> **Your assignment**:
After finding the line with "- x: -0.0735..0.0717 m" in the entries below, retype exactly each line from there through the line with "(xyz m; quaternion", including that final line.

--*--

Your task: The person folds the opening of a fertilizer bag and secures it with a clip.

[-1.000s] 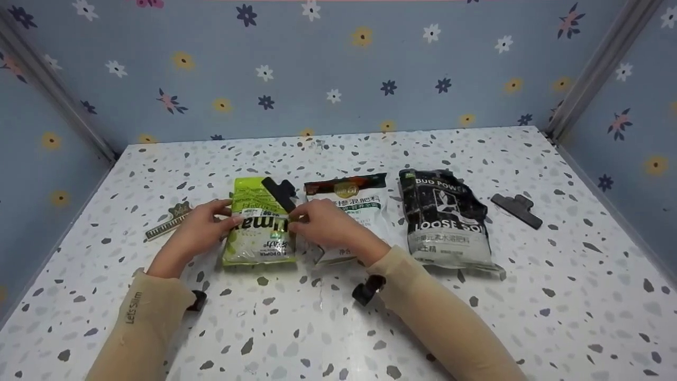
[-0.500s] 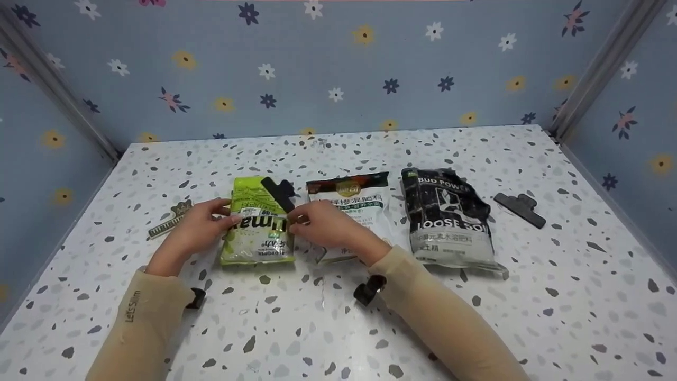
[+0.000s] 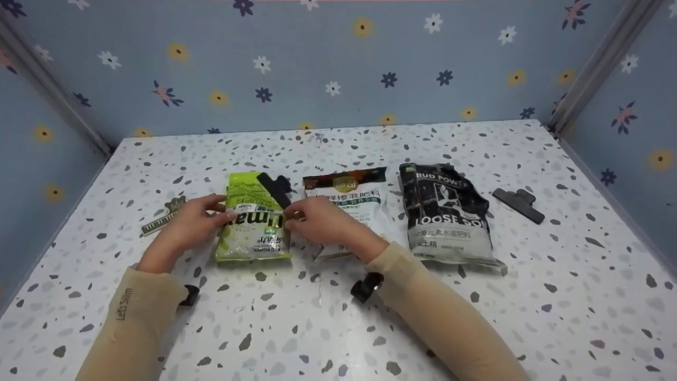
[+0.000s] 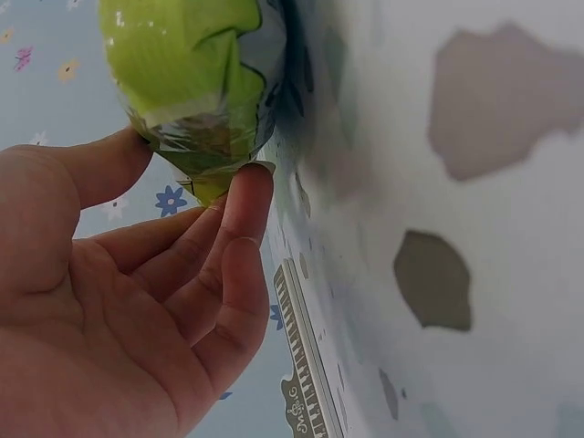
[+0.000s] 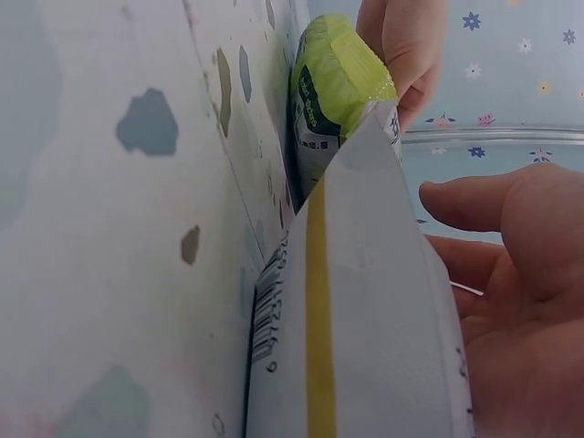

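A plump lime-green bag (image 3: 254, 238) with upside-down print lies on the table at left centre. A black bag clip (image 3: 274, 189) crosses its top right corner diagonally. At the bag's left side, my left hand (image 3: 198, 219) holds the edge; the left wrist view shows the thumb on one face and fingertips on the other. My right hand (image 3: 330, 222) reaches over a white fertilizer bag (image 3: 365, 198), thumb and index finger at the green bag's right edge, just below the clip's lower end. In the right wrist view the white bag hides where those fingertips meet the green bag.
A black-and-grey "Loose Soil" bag (image 3: 449, 222) lies right of the white one. Beyond it rests another black clip (image 3: 518, 205). Left of my left hand is a clip with a piano-key pattern (image 3: 164, 217). Flower-patterned walls (image 3: 338, 63) enclose the speckled table (image 3: 264, 328).
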`<state>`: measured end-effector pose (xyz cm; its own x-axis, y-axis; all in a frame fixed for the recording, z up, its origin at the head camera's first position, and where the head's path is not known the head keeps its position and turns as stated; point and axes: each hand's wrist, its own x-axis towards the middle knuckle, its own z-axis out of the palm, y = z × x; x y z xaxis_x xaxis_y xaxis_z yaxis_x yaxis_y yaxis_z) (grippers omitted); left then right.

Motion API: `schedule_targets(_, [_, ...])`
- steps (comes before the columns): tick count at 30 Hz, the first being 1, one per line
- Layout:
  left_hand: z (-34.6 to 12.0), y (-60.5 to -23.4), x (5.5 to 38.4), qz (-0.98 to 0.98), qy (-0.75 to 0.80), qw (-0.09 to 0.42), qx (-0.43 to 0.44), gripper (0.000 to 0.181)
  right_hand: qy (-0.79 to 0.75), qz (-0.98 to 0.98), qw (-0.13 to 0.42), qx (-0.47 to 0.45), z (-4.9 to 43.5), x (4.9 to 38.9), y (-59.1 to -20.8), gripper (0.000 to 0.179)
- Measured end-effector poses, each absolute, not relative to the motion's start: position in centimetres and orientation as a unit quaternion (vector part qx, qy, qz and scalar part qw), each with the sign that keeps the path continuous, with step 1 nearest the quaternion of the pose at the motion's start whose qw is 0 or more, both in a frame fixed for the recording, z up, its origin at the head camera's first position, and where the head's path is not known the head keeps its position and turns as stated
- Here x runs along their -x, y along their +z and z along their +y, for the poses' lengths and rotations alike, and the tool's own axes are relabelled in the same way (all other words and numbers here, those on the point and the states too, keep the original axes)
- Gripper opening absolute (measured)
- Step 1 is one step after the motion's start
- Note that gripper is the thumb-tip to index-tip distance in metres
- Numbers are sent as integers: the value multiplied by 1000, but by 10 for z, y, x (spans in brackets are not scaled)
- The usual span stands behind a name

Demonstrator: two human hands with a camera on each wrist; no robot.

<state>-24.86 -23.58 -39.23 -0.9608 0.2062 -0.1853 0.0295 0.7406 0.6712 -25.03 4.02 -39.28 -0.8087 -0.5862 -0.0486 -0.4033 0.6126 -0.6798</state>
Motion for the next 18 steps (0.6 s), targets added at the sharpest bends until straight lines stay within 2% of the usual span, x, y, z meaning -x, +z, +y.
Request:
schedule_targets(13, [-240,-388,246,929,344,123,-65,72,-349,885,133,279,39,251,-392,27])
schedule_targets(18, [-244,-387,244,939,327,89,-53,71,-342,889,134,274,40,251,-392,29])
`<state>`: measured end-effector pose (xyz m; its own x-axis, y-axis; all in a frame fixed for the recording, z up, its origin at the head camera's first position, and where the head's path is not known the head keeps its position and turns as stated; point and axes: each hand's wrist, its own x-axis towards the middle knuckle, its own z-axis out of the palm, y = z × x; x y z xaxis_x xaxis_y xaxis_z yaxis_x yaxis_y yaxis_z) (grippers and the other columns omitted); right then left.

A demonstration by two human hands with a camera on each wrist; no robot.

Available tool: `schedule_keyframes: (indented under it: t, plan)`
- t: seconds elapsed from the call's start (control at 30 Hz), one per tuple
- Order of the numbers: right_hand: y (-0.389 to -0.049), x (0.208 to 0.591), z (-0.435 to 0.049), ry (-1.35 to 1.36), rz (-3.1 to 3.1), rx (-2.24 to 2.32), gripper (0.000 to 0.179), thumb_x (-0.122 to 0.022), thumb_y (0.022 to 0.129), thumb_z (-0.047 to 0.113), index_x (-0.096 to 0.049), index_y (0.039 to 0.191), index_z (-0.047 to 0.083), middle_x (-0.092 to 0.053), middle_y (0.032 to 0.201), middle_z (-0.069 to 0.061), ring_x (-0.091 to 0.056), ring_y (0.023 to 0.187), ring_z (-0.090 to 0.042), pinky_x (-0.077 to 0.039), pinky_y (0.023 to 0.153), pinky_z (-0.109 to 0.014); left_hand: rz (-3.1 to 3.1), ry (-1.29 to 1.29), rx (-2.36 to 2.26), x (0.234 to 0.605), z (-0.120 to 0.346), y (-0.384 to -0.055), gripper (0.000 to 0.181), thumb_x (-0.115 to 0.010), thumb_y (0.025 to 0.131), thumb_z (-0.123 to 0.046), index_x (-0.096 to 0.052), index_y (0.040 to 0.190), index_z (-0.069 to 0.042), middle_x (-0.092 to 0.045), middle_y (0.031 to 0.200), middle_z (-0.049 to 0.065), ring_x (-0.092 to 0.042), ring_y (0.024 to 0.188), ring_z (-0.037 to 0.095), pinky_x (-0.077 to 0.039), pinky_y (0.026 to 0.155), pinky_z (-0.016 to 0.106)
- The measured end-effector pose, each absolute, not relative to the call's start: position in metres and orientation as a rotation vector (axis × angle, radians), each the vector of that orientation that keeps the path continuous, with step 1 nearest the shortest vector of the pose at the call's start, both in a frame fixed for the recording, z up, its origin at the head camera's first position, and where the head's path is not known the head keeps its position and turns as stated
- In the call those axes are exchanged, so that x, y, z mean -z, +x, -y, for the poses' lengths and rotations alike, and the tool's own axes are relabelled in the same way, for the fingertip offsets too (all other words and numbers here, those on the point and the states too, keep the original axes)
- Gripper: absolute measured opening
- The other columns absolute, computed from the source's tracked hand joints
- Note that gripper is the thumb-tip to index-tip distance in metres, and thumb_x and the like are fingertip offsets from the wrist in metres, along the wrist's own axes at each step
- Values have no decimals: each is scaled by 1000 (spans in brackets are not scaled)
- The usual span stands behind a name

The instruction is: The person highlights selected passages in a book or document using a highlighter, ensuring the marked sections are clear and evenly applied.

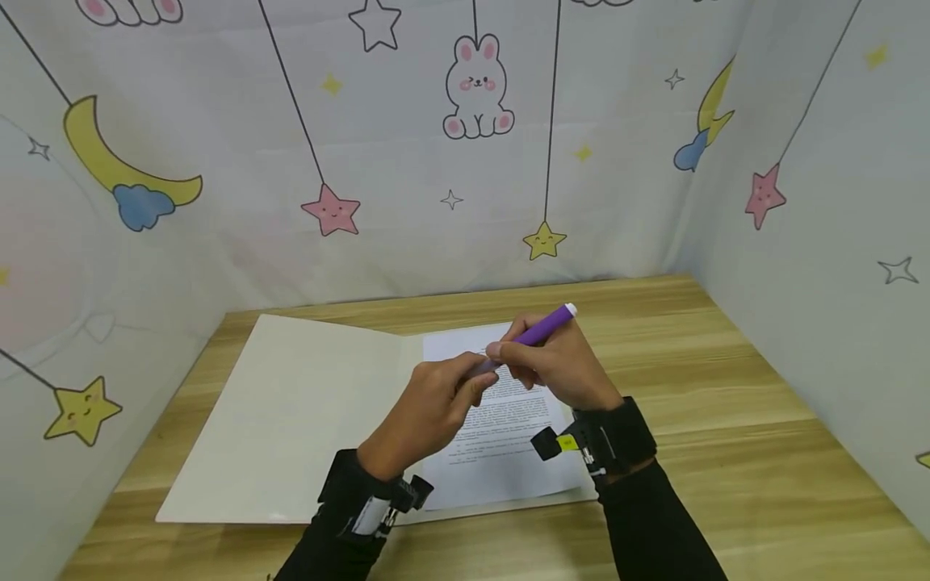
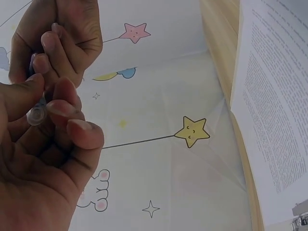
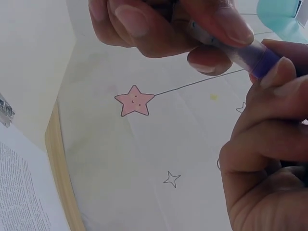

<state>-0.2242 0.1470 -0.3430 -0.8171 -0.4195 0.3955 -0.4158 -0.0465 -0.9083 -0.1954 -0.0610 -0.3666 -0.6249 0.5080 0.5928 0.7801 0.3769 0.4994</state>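
Observation:
Over the printed sheet, a purple marker [image 1: 548,324] with a white end is held slanted between both hands. The right hand [image 1: 570,367] grips its purple barrel, which points up and to the right. At the other end, the left hand [image 1: 432,403] pinches the translucent cap [image 3: 244,54] between thumb and fingers. In the right wrist view the cap meets the purple barrel right beside the right fingertips. The cap's round clear end [image 2: 36,115] pokes out of the left fingers in the left wrist view. Below lies the printed sheet [image 1: 501,472], partly hidden by the hands.
An open white folder [image 1: 283,420] lies flat on the wooden table [image 1: 734,395], the sheet on its right side. A metal clip [image 3: 6,111] shows at the folder in the right wrist view. Patterned cloth walls [image 1: 407,145] enclose the table at the back and sides.

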Motion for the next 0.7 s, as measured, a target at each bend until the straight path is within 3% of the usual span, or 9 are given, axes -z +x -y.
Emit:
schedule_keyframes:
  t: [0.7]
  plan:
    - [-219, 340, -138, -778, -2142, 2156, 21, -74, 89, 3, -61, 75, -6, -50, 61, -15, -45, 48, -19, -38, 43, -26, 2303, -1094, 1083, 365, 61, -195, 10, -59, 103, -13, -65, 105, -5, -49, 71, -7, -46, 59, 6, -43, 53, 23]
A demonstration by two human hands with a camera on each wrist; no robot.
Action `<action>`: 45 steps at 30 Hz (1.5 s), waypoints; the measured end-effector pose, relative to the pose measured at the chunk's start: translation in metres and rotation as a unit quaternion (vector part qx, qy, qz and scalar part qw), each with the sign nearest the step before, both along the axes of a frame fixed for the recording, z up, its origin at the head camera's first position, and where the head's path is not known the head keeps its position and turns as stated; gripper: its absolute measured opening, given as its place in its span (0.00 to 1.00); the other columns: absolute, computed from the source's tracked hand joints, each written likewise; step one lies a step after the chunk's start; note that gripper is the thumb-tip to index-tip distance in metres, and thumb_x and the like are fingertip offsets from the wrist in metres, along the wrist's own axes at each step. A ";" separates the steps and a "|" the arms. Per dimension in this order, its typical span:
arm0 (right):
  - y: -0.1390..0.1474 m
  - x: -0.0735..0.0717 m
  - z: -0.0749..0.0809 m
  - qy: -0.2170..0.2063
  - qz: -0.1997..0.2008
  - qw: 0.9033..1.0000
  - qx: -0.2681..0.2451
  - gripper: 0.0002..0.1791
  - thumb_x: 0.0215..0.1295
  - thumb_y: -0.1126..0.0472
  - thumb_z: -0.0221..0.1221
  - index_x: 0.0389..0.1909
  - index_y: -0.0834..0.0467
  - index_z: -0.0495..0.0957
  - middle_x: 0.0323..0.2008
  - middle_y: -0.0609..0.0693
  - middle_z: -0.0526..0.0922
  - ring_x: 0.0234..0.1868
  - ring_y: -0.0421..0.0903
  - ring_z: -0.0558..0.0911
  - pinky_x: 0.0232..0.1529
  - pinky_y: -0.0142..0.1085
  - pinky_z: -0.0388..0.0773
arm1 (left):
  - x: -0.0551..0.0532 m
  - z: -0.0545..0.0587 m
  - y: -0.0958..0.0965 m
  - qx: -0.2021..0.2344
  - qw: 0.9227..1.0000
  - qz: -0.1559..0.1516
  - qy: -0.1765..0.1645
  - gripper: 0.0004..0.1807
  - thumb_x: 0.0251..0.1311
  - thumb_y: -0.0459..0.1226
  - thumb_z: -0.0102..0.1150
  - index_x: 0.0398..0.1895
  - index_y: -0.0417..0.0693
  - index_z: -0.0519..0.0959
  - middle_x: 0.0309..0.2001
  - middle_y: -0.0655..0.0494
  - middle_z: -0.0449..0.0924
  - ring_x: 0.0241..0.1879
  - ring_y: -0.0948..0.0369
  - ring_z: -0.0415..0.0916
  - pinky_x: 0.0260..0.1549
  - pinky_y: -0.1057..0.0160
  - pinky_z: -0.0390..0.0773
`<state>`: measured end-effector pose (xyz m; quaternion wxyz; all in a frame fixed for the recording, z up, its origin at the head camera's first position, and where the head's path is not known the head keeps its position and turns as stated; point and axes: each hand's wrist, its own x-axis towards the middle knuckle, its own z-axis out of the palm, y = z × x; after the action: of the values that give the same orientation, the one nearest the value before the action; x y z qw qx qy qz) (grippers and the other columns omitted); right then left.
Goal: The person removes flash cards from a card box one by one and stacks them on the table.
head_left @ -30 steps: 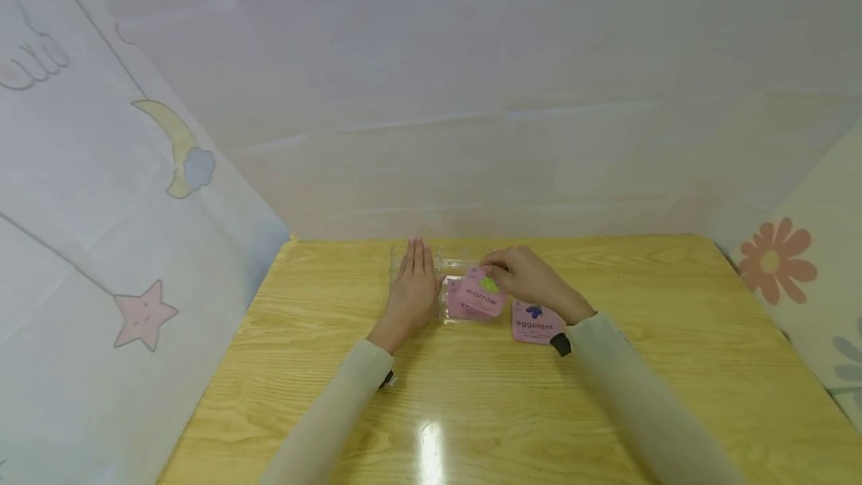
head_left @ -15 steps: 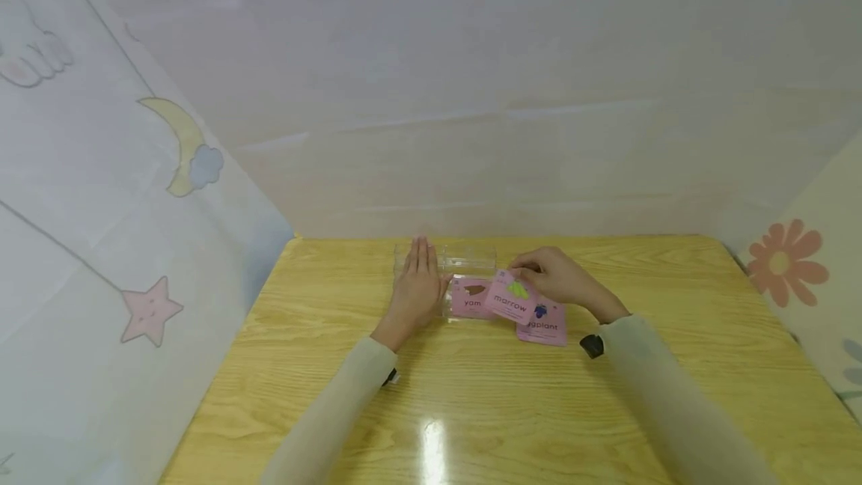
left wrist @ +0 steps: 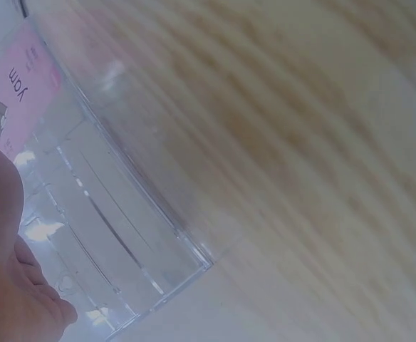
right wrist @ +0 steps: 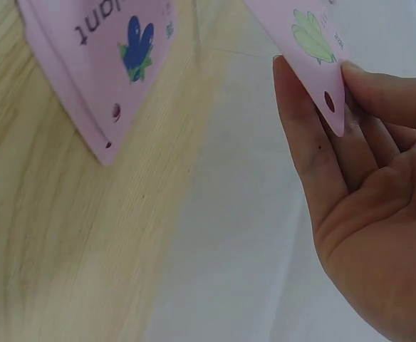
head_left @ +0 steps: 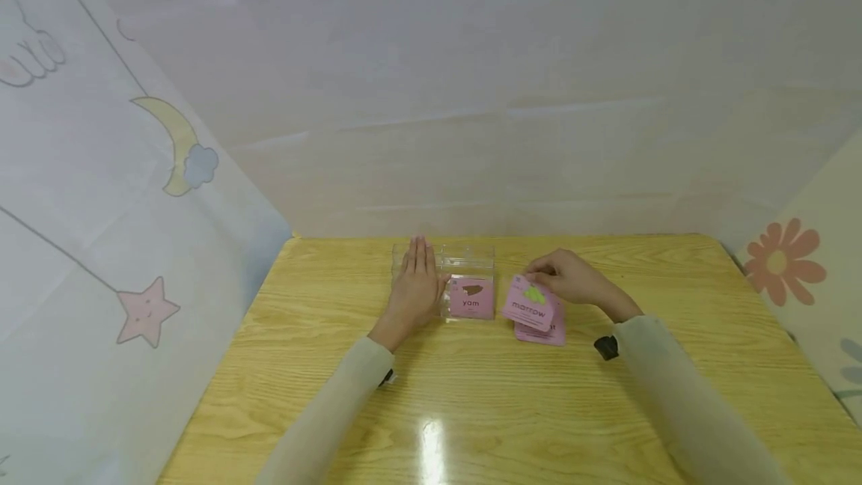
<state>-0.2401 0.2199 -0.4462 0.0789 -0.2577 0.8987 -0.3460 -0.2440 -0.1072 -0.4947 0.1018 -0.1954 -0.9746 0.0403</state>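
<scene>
With straight fingers, my left hand [head_left: 415,290] rests on a clear plastic box [head_left: 469,255] that has compartments. A pink yam card [head_left: 471,301] lies in the box's near right compartment, just right of that hand. My right hand [head_left: 574,279] pinches a pink marrow card [head_left: 527,307] by its upper corner, thumb on the printed face. Held tilted, this card partly covers the pink eggplant card [head_left: 548,334] on the table to the right of the box. In the right wrist view, a second card edge shows at the eggplant card [right wrist: 115,64]. Part of the box is hidden under my left hand.
The wooden table [head_left: 431,380] ends at a pale cloth backdrop [head_left: 505,171] close behind the box. Patterned cloth also hangs at the left and right sides. A black wrist strap [head_left: 606,347] shows at my right sleeve.
My right hand has carried the marrow card rightward, from over the yam card to over the eggplant card. The yam card is now uncovered. My left hand stays on the box.
</scene>
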 end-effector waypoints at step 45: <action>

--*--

> **Answer box**:
  - x: -0.0735..0.0717 m
  - z: -0.0749..0.0809 m
  - qy: -0.2170..0.2063
  - qz: -0.1997..0.2008
  - qw: 0.9033..1.0000
  - qx: -0.2681..0.2451
  - gripper: 0.0002..0.1791
  - thumb_x: 0.0215..0.1295
  - thumb_y: -0.1126..0.0472
  - thumb_z: -0.0221..0.1221
  - index_x: 0.0389..0.1909
  - index_y: -0.0834..0.0467
  - index_z: -0.0495..0.0957
  - middle_x: 0.0323..0.2008
  - middle_y: -0.0609..0.0693
  - middle_z: -0.0526..0.0922
  - ring_x: 0.0234..0.1868
  - ring_y: -0.0421..0.0903
  - ring_z: -0.0558..0.0911
  - pinky_x: 0.0232..0.1529
  - pinky_y: -0.0142..0.1085
  - pinky_z: -0.0388..0.0773
arm1 (left):
  - x: -0.0551..0.0532 m
  - z: -0.0545..0.0587 m
  - y: -0.0958..0.0965 m
  - qx: -0.2021..0.2344
  - qw: 0.9227..1.0000
  - qz: -0.1559..0.1516
  - qy: -0.1765..0.1645
  - gripper: 0.0004..0.1807
  - thumb_x: 0.0251..0.1311
  - thumb_y: -0.0459..0.1226
  - thumb_z: -0.0102..0.1150
  - index_x: 0.0398..0.1895
  - index_y: -0.0417..0.0693
  - index_z: -0.0519..0.0959
  - middle_x: 0.0309..0.2001
  - middle_y: -0.0655..0.0494
  - middle_z: -0.0449..0.0924
  - ring_x: 0.0241..0.1879
  - ring_y: -0.0948..0.0369
  - ring_z: -0.0415..0.0916
  - pinky_x: 0.0260..0.1549
  - pinky_y: -0.1057..0.0160
  - pinky_z: -0.0390..0.0773
`<state>`: measured end-effector pose (xyz m; quaternion wxyz; all in a frame fixed for the recording, z up, its origin at the head camera's first position, and where the head's path is not known the head keeps its position and turns as stated; point and axes: each hand's wrist, its own x-axis towards the middle knuckle, its own z-axis out of the palm, y = z × x; after the action: of the values that give the same orientation, the one nearest the value before the action; x y z qw qx qy qz) (grippers and the other columns omitted); right then left.

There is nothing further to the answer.